# [Exercise]
All of the data below should be printed again word for word, pictures excluded.
┌──
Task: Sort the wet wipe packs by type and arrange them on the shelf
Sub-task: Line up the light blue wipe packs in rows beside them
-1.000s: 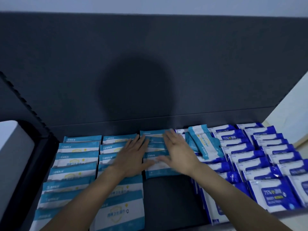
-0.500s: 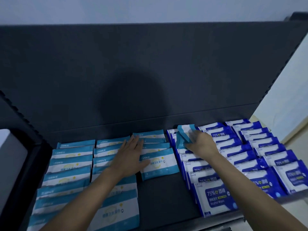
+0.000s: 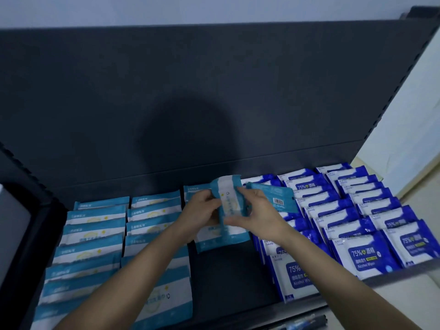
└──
# [Answer]
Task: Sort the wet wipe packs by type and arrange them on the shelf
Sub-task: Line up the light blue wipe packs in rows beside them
-1.000s: 
-0.500s: 
+0.000s: 

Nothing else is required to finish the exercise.